By Susan Loyer, Home News and Tribune
PERTH AMBOY – It was lights out at Thursday night’s Board of Education meeting.
Parents, along with Mayor Wilda Diaz, gathered with school educators at the meeting in hopes of calling on the Board of Education to bargain a fair contract with the union representing the district’s staff.
But that all came to an abrupt halt when power to the high school, where the meeting was held, went out.
Educators have been working without a contract for a year, according to Perth Amboy Federation-AFT union President Patricia Paradiso, a third-grade teacher. The Perth Amboy Federation-AFT represents more than 1,400 educators.
Paradiso said the board is responsible for public funds and questioned the propriety of contracts for highly paid district personnel, such as Superintendent David Roman, with lower costs for health insurance than what educators pay.

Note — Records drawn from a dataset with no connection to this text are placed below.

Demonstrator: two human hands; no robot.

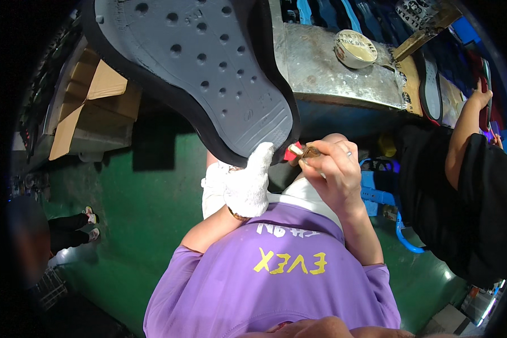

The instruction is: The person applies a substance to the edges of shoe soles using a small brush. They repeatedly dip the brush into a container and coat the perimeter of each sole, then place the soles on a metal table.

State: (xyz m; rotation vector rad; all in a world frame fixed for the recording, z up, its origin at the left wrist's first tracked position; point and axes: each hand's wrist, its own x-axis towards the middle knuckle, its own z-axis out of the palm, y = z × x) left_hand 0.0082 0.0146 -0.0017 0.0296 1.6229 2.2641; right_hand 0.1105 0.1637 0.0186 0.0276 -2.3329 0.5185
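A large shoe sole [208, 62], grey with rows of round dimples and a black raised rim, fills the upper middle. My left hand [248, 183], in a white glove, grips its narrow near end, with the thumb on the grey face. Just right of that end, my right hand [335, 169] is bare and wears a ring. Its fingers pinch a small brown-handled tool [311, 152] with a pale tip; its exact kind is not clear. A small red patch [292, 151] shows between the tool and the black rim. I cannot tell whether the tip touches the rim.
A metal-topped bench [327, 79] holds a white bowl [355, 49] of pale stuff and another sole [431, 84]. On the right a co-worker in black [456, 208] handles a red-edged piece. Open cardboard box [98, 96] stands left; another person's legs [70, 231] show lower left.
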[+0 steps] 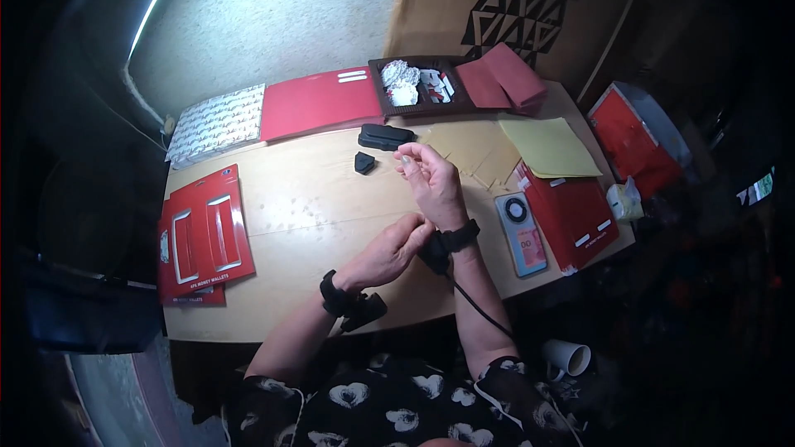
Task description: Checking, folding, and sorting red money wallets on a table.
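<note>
My left hand (387, 255) reaches across to my right wrist, its fingers closed at the small black device (434, 253) on the strap there. Part of that device is hidden behind the fingers. My right hand (435, 186) is raised over the table, fingers loosely bent and apart, with nothing visible in it. A black wrist strap (460, 236) circles that wrist, and a dark cable (476, 306) runs from its device along the forearm. Another black strap with a device (364, 310) sits on my left wrist. Beyond my right hand lie a black case (386, 136) and a small black block (364, 163).
Red wallet packs (207, 232) lie at the left; more red folders (575, 223) and a phone (522, 236) at the right. Along the back are a patterned box (217, 122), a red folder (321, 103) and a dark tray (421, 108). A mug (566, 359) stands below the table edge.
</note>
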`<action>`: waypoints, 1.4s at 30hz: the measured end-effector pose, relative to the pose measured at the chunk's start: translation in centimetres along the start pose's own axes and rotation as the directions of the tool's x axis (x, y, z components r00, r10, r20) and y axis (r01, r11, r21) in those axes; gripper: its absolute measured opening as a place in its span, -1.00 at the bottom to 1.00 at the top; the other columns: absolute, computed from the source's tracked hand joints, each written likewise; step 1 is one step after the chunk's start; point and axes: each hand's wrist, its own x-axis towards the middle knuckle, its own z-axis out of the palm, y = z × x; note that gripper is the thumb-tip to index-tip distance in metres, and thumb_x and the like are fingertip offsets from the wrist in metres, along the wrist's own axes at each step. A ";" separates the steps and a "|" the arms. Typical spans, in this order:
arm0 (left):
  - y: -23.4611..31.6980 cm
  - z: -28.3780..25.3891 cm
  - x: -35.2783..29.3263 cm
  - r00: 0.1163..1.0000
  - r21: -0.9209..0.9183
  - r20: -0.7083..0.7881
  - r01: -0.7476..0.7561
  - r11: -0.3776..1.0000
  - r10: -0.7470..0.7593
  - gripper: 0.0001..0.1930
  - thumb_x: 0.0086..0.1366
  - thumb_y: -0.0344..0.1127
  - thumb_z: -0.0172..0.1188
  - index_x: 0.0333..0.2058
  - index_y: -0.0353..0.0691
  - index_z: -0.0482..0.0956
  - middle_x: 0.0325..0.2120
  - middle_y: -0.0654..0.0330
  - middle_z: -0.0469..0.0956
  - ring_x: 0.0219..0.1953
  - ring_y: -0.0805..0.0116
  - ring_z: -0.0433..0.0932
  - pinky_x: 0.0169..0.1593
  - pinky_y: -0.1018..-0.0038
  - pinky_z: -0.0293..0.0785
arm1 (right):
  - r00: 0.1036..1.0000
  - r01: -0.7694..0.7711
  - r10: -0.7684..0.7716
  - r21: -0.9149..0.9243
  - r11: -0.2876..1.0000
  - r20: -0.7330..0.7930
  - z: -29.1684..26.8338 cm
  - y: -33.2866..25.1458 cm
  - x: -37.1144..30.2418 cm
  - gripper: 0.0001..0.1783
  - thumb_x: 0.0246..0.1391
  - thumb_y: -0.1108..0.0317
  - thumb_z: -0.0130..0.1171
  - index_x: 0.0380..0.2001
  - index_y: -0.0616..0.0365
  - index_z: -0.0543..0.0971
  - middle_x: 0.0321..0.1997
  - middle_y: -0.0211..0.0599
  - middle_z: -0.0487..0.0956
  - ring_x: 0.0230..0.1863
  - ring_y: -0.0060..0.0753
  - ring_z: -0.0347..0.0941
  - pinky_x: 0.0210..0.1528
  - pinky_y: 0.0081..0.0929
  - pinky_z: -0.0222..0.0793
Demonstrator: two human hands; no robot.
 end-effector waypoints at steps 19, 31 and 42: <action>-1.5 0.3 -3.1 0.978 -0.291 -0.205 -0.016 0.956 -0.046 -0.61 0.61 -0.16 -0.17 0.13 -0.36 0.39 -0.20 0.25 0.50 -0.16 0.52 0.45 -0.03 0.51 0.43 | 0.994 0.024 -0.040 0.159 0.987 0.100 3.7 -1.7 -0.5 -0.73 0.37 0.39 0.06 0.04 0.31 0.49 -0.09 -0.24 0.65 -0.08 -0.49 0.59 0.03 -0.47 0.53; 0.9 -2.8 -5.2 0.994 -0.064 -0.093 -0.055 0.996 0.049 -0.61 0.48 -0.21 0.11 0.14 -0.33 0.44 -0.08 0.06 0.53 -0.02 0.28 0.51 0.12 0.39 0.41 | 0.991 -0.094 0.058 0.327 0.940 0.118 4.3 -1.3 -0.6 -0.70 0.39 0.32 0.06 0.05 0.31 0.49 -0.06 -0.17 0.64 -0.08 -0.43 0.62 -0.04 -0.48 0.58; 0.5 0.3 -5.6 0.961 -0.183 -0.275 -0.009 0.983 -0.042 -0.66 0.54 -0.22 -0.02 0.11 -0.37 0.41 -0.14 0.12 0.52 -0.05 0.40 0.49 0.08 0.43 0.42 | 0.993 -0.102 0.070 0.397 0.912 0.096 4.5 -1.2 -1.5 -0.69 0.36 0.37 0.10 0.06 0.33 0.48 -0.06 -0.16 0.64 -0.08 -0.42 0.61 -0.05 -0.46 0.58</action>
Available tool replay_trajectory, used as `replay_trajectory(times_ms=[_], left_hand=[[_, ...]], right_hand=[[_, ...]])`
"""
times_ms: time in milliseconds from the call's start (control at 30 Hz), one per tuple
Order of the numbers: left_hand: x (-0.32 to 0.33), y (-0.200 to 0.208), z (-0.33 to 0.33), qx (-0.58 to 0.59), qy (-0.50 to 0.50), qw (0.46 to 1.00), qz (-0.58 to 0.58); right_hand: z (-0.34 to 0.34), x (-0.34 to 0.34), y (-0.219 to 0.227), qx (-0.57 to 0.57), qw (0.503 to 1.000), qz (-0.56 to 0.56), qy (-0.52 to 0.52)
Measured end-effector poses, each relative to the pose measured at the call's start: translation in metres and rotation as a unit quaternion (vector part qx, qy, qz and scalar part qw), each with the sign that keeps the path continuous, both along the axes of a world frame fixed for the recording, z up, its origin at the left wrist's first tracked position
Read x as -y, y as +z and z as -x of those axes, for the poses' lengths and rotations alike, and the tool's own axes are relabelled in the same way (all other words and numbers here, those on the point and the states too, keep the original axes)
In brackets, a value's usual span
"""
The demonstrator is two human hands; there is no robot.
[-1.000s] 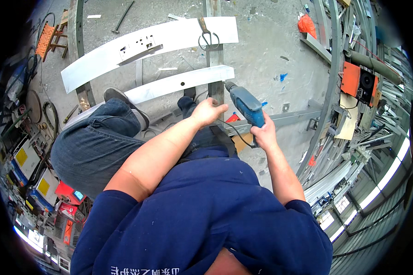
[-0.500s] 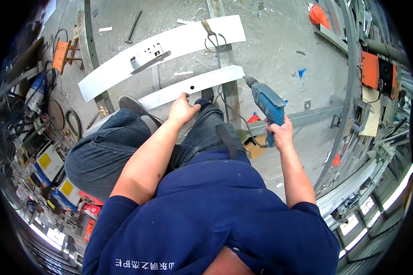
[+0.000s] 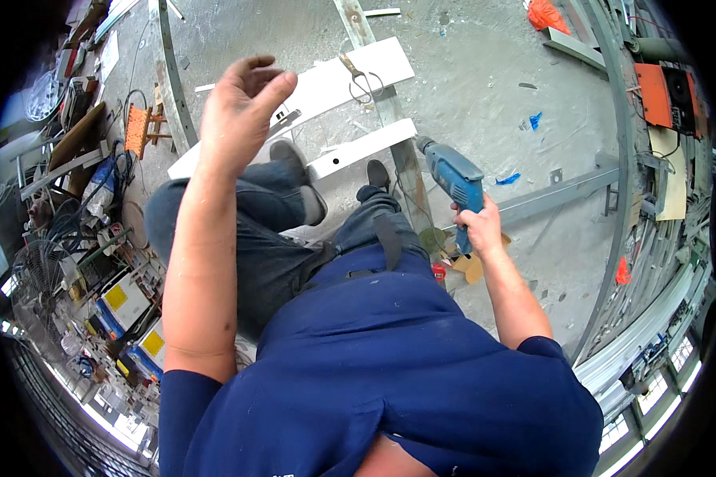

“New contracts for Dr. Roman and district management were on the board agenda for the night,” she said. “Will they continue to offer management less expensive health insurance than they do for teachers and lower-paid district staff?”
Paradiso said said she would like to know the specifics of the new contracts for the superintendent and other administration.
Lebrault said he could not release specifics about Roman’s or the administration’s proposed contracts.
He did say that every member of central administration must get their contract approved every year and that Roman’s contract involved only “a few changes.”
Roman came to the district in 2015. He has a four-year contact with an annual salary of $200,000, with no increases over the life of the contract, Lebreault said.
Although the superintendent pays 1.5 percent of his salary for benefits, “they have to realize that when we negotiated, he had to give up something,” the board president said.
“What he gave up I think is very big — no increases in his salary over the life of the contract,” Lebreault said. “They think that the rest of the central administration has a similar benefits package, but that is not true. We want to settle this, but we have to be fiscally responsible. We want to do what’s right for the entire district.”
Iram Shah is the vice president of the Shull Middle School Parent-Teacher Organization and the mother of a fifth-grader. Her older son graduated from Perth Amboy High School in 2015 and is in a pre-dentistry program at Rutgers.
“Parents are very supportive of the teachers because they know they are doing their best,” Shah said in a statement.
She pointed to large class sizes and comparatively high numbers of special-education and English language learners in the district as challenging factors for teachers to contend with.
Diaz has been meeting with teachers to plan educational programs and said some are “disheartened” by the board’s refusal to bargain with them, according to a statement from the union.
“The board is showing a lack of respect for the professionals who are teaching and caring for our children,” Diaz said in the statement.